◆ **Brief**
In the lines below, find the one that contains "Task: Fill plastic" and write it out exactly, along with every line that follows it.

◆ **Data extract**
☆ ☆ ☆ ☆

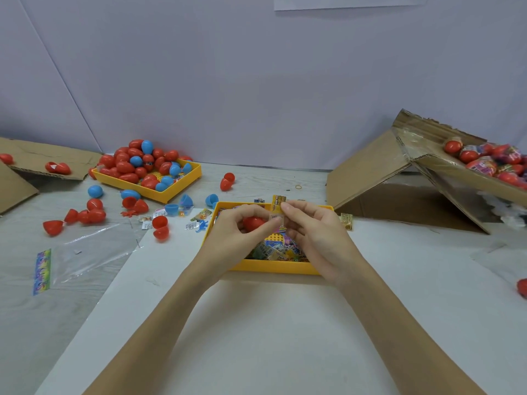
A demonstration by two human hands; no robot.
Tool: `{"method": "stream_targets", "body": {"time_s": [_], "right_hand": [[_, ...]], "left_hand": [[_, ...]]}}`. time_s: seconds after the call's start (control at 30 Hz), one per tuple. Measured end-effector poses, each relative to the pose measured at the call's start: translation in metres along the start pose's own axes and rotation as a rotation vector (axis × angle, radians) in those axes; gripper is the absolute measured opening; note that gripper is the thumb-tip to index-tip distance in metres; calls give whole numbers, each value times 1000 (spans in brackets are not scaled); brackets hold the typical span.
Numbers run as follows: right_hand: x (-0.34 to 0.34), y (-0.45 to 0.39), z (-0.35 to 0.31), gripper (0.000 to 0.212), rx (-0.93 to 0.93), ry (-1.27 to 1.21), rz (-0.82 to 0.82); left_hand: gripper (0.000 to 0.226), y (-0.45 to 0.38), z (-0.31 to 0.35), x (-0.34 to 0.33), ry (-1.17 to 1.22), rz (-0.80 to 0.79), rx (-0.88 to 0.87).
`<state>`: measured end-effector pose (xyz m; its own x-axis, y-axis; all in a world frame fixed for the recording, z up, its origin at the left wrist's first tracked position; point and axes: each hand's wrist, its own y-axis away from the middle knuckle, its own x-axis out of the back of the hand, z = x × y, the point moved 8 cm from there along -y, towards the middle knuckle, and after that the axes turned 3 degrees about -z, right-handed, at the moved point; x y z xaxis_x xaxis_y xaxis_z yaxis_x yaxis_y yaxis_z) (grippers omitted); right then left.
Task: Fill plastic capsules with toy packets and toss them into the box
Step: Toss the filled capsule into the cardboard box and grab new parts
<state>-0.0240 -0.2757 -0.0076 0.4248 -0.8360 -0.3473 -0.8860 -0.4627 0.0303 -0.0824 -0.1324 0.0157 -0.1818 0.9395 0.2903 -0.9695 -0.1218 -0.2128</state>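
Here the left hand [239, 223] grips a red capsule [253, 223] over the near tray [273, 268], while the right hand [309, 226] pinches a small packet [276, 219] at its mouth: the filling step, I judge. Next comes pushing it in, closing the capsule, then tossing toward the box [445, 169] far right.

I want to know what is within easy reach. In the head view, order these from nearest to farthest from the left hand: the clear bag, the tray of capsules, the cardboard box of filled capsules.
1. Tray of capsules, behind and left of the left hand.
2. Clear bag, far left.
3. Cardboard box, far right.
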Motion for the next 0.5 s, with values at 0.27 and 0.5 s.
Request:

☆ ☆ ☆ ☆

◆ **Your solution**
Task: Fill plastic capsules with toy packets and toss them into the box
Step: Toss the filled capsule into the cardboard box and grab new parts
<state>-0.0240 -0.2757 -0.0076 0.4248 -0.8360 -0.3473 -0.8860 -0.4627 0.0303 -0.0824 -0.1324 0.0157 -0.1818 0.9395 0.2903 -0.9695 -0.1218 -0.2128</state>
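Here the left hand [239, 223] grips a red capsule [253, 223] over the near tray [273, 268], while the right hand [309, 226] pinches a small packet [276, 219] at its mouth: the filling step, I judge. Next comes pushing it in, closing the capsule, then tossing toward the box [445, 169] far right.

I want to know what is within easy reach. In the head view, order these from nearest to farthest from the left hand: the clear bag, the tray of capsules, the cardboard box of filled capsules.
1. Tray of capsules, behind and left of the left hand.
2. Clear bag, far left.
3. Cardboard box, far right.
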Motion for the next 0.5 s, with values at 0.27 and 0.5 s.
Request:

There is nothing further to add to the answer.